**TASK DESCRIPTION**.
For the data that follows, print the line with "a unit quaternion", the line with "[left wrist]", and all lines between them, exactly as they stand. Omit pictures and add nothing.

**RECORD EXCERPTS**.

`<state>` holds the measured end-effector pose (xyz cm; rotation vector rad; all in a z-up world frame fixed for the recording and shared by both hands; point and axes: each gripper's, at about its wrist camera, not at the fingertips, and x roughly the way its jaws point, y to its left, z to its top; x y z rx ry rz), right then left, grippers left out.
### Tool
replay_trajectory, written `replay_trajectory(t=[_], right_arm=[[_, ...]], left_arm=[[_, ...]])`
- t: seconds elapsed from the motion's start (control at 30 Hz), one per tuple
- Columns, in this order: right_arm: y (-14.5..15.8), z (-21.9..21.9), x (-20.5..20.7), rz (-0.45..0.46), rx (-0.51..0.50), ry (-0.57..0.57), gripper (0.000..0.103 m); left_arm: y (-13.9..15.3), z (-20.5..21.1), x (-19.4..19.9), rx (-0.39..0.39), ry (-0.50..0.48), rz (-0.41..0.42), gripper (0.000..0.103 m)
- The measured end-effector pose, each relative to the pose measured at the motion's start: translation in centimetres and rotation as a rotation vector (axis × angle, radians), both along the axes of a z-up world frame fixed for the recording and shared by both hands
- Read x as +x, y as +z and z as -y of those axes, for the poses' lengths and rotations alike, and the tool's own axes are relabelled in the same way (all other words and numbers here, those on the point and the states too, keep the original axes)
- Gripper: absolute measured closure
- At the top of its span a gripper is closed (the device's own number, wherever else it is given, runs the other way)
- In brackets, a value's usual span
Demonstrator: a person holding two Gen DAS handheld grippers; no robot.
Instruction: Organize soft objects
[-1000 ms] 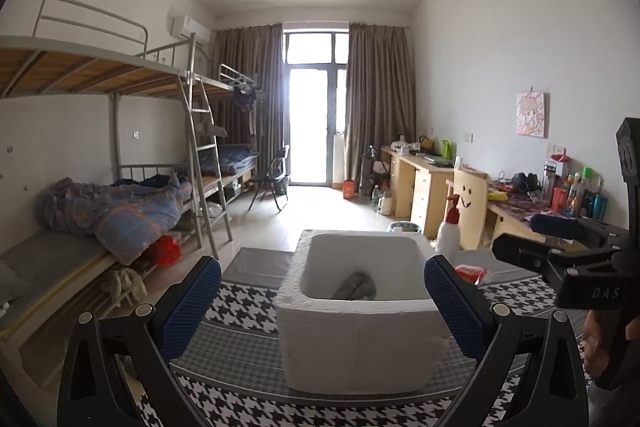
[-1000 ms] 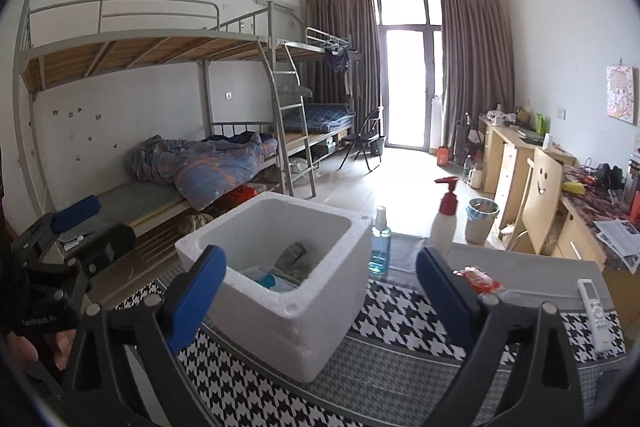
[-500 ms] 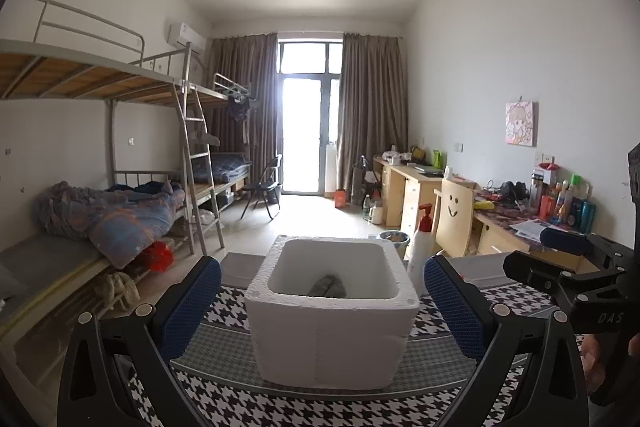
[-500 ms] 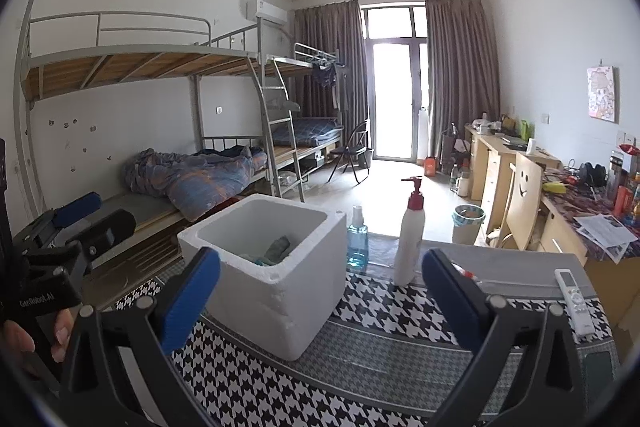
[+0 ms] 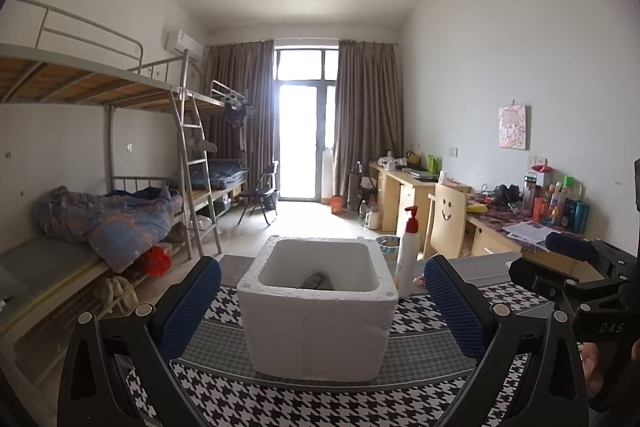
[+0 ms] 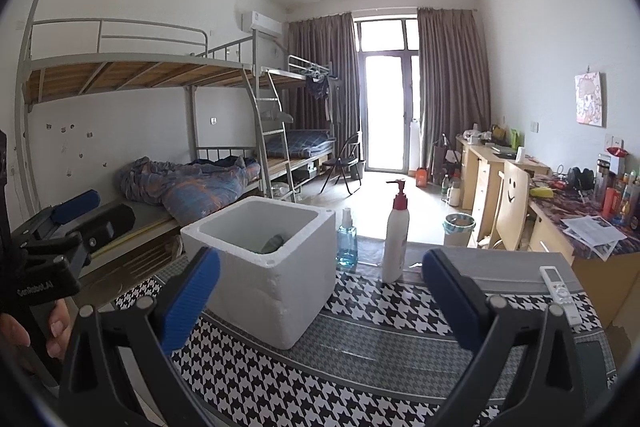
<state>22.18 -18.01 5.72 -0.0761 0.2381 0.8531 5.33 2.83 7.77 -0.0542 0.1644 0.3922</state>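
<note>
Holding both tools back from the table, I see the left gripper (image 5: 320, 303) with its blue pads spread wide and nothing between them; the right gripper (image 6: 320, 299) is likewise spread and empty. Ahead of the left one, the white foam box (image 5: 318, 323) stands upright on the houndstooth tablecloth (image 5: 304, 403), centred between the pads but farther off, untouched. A grey soft item (image 5: 317, 281) lies inside the box, low against its far wall; from the right wrist view only its top (image 6: 273, 243) shows over the rim, and I cannot tell what else is in there. Just right of the box stands a white pump bottle (image 6: 396, 243) with a red top, and between it and the box, slightly farther, a small blue spray bottle (image 6: 346, 243). A white remote (image 6: 559, 294) lies near the table's right edge. A hand (image 6: 24, 335) grips the left tool's handle at the left margin.
</note>
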Motion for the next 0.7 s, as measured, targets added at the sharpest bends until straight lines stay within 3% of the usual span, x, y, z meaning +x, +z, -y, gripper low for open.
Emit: replay_trajectory(t=[0.7], right_arm=[[-2.5, 1.6, -1.2, 0.014, 0.016, -0.031, 0.001]], left_arm=[[-2.2, 1.3, -0.9, 0.017, 0.002, 0.006, 0.001]])
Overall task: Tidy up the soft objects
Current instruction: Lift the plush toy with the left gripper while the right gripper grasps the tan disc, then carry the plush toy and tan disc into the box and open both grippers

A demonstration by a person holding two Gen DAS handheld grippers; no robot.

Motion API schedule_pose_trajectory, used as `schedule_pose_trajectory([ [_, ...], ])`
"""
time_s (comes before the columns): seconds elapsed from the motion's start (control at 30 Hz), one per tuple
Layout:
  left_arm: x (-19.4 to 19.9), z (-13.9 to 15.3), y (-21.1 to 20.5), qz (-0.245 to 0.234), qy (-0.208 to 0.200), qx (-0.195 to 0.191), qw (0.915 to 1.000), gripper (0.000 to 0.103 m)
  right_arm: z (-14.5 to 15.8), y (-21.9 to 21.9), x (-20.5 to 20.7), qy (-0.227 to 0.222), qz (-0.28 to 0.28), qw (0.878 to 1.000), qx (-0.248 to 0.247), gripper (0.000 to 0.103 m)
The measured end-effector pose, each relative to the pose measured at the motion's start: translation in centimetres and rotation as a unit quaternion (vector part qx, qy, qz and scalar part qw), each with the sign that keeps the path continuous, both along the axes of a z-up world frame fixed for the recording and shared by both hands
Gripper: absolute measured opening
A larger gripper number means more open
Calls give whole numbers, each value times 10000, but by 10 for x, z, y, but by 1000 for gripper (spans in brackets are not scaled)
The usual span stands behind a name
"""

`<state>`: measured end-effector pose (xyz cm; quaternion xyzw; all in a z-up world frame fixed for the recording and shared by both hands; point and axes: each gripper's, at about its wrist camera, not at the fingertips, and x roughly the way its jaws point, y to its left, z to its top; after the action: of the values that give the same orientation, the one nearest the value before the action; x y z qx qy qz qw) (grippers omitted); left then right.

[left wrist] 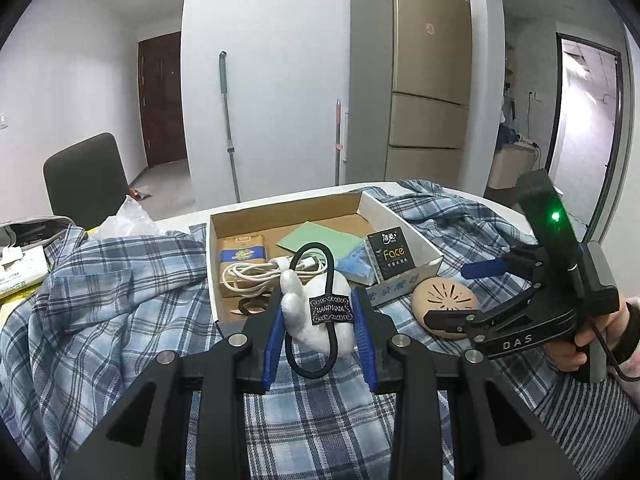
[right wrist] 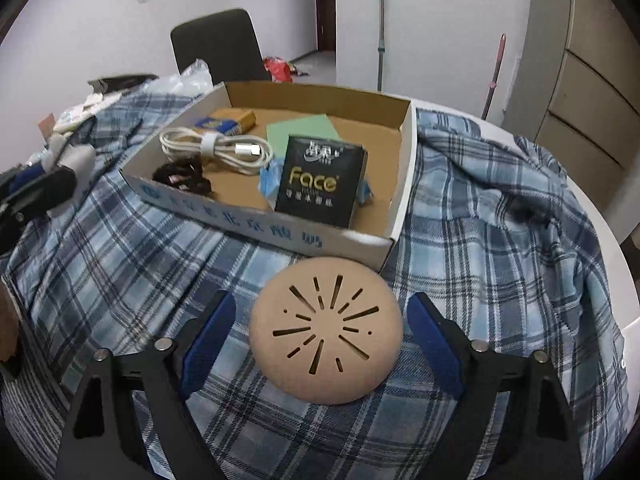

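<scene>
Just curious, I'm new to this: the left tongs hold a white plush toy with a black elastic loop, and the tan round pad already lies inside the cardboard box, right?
Not quite. The tan round pad lies on the plaid cloth outside the cardboard box, as the right wrist view shows.

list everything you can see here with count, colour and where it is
plush toy: 1, white with black elastic loop, between left gripper's pads
round pad: 1, tan, on shirt before box, between right gripper's open pads
cardboard box: 1, white outside, on shirt
tissue pack: 1, black, in box
cable: 1, white, in box
hair ties: black, in box
plaid shirt: 1, blue, over table
chair: 1, dark, beyond table
fridge: 1, gold, background
left gripper: shut on toy
right gripper: open
</scene>
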<state>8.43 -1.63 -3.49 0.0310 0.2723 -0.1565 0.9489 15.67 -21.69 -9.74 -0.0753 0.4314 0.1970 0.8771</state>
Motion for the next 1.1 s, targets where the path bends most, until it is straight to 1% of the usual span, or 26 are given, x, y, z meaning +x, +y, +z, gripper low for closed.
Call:
schedule_pose_trajectory([
  [0.17,0,0,0,14,-3,-25,10000,34,-10,5,4,212,7,9996,-183,82],
  [0.2,1,0,1,22,0,-34,10000,34,-11,5,4,225,3,9995,-210,81],
  [0.43,-1,1,1,51,-35,-20,10000,34,-11,4,5,226,-14,9993,-291,81],
  [0.63,-2,1,1,58,-49,-19,10000,34,-13,-1,10,389,-57,9992,-116,81],
  [0.97,-2,1,0,64,-41,-5,10000,34,-15,7,8,354,18,9989,-294,82],
  [1.1,-2,1,0,63,-31,-1,10000,34,-17,11,8,349,30,9983,-474,82],
])
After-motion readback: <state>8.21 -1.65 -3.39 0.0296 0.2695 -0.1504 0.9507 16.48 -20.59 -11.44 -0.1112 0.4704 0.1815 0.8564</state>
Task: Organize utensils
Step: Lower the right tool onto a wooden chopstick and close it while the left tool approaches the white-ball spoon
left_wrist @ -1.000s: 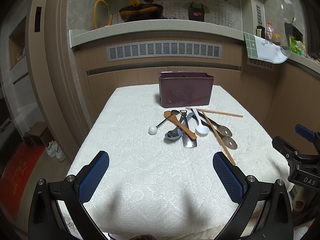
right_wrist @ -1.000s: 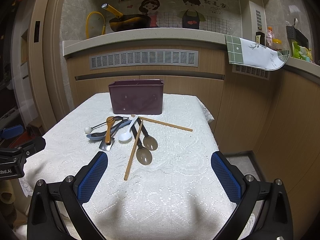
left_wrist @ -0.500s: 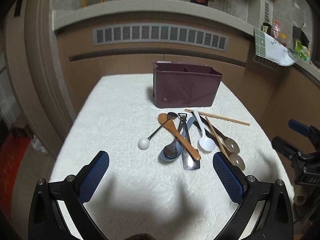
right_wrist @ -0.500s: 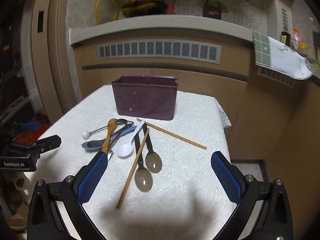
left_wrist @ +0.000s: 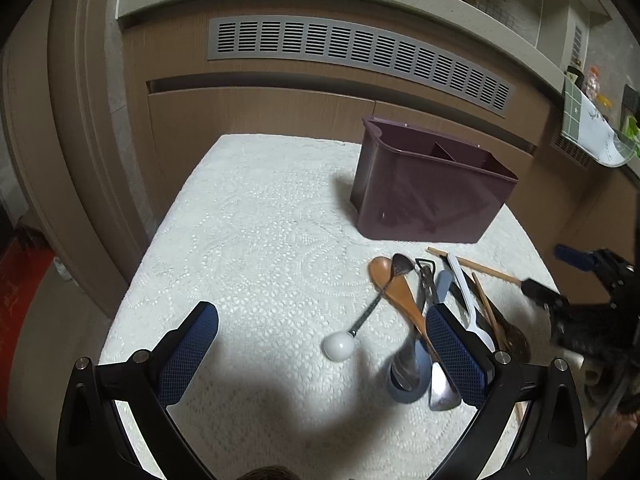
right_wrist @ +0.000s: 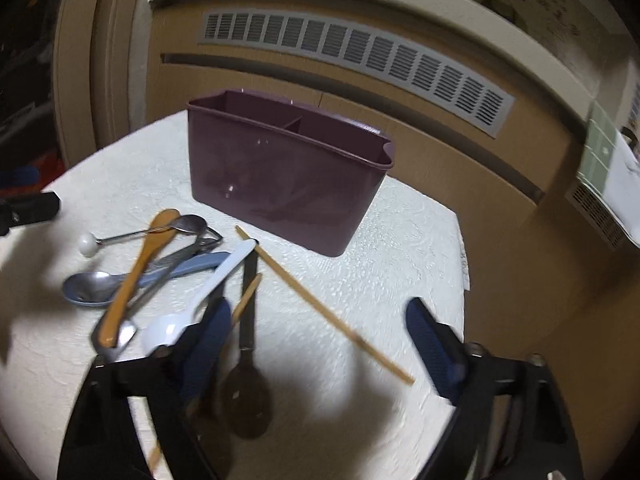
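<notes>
A dark purple two-compartment holder (left_wrist: 428, 196) (right_wrist: 280, 176) stands on the white cloth. In front of it lies a pile of utensils: a wooden spoon (left_wrist: 396, 292) (right_wrist: 136, 272), a white-knobbed metal spoon (left_wrist: 340, 346) (right_wrist: 86, 245), a blue spoon (right_wrist: 132, 280), a white spoon (left_wrist: 468, 304) (right_wrist: 200, 296), dark spoons (right_wrist: 246, 392) and chopsticks (right_wrist: 320, 308). My left gripper (left_wrist: 320, 356) is open above the cloth, just left of the pile. My right gripper (right_wrist: 320, 344) is open over the chopstick and dark spoons.
The table (left_wrist: 256, 232) has a white lace cloth and sits against a wooden counter front with a grey vent (left_wrist: 360, 52). The table's right edge (right_wrist: 460, 248) drops off near the holder. A green-and-white cloth (left_wrist: 588, 132) hangs from the counter at right.
Both grippers have moved forward and down toward the utensil pile. The utensils and holder have not moved. Both stay open.
</notes>
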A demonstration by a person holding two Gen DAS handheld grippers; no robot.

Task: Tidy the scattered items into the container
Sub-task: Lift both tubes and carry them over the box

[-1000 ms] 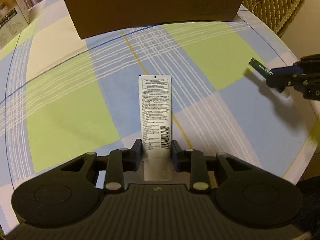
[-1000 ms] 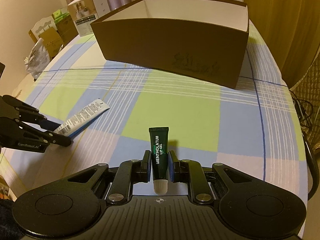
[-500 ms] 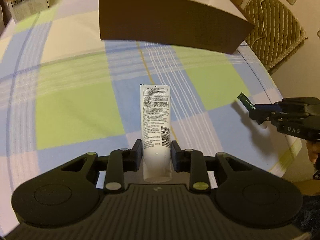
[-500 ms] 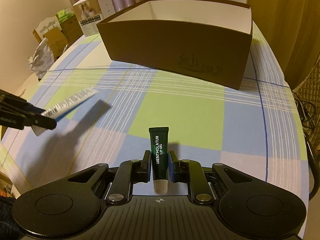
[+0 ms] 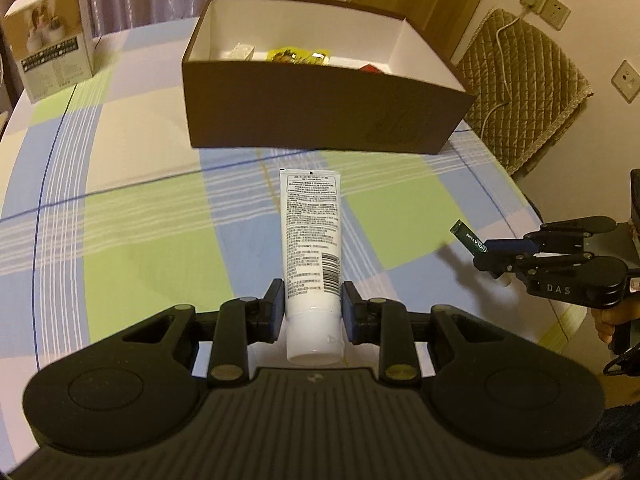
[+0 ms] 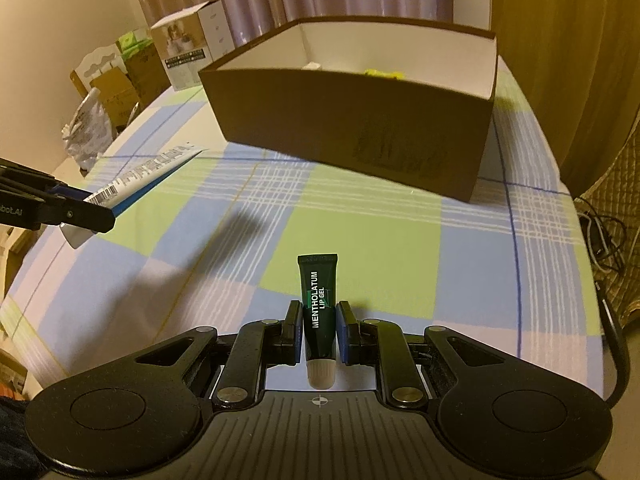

**EXPECTED OUTPUT**.
The measured end-effector pose, each relative to the pose measured at the motion's start: translation in centimetres and rotation as a unit quaternion (vector part qx, qy, qz and scalar part qw), each with the sign that keeps the path continuous, both along the axes of a z-up world frame fixed for the recording and shared by both hands
Gripper: absolute measured opening
A larger gripper number means more open
Calls give whole numbers, each value times 10000, but by 10 for x, z, y, but by 1000 for gripper (spans in brackets are not scaled)
The usual span stands behind a name
"""

`<state>`: measured end-effector pose (xyz cm; quaternion xyzw; all in a z-up world frame fixed for the recording and shared by both hands; point and axes: each gripper's, at about its wrist camera, not at the fingertips, and x roughly the way its jaws point, y to its left, z to its top; after the action: of the values that give the same orientation, the one nearest the value before the action; x y z qx qy qz qw) (grippers omitted); left then right.

[left wrist] 

The exercise requires nothing else.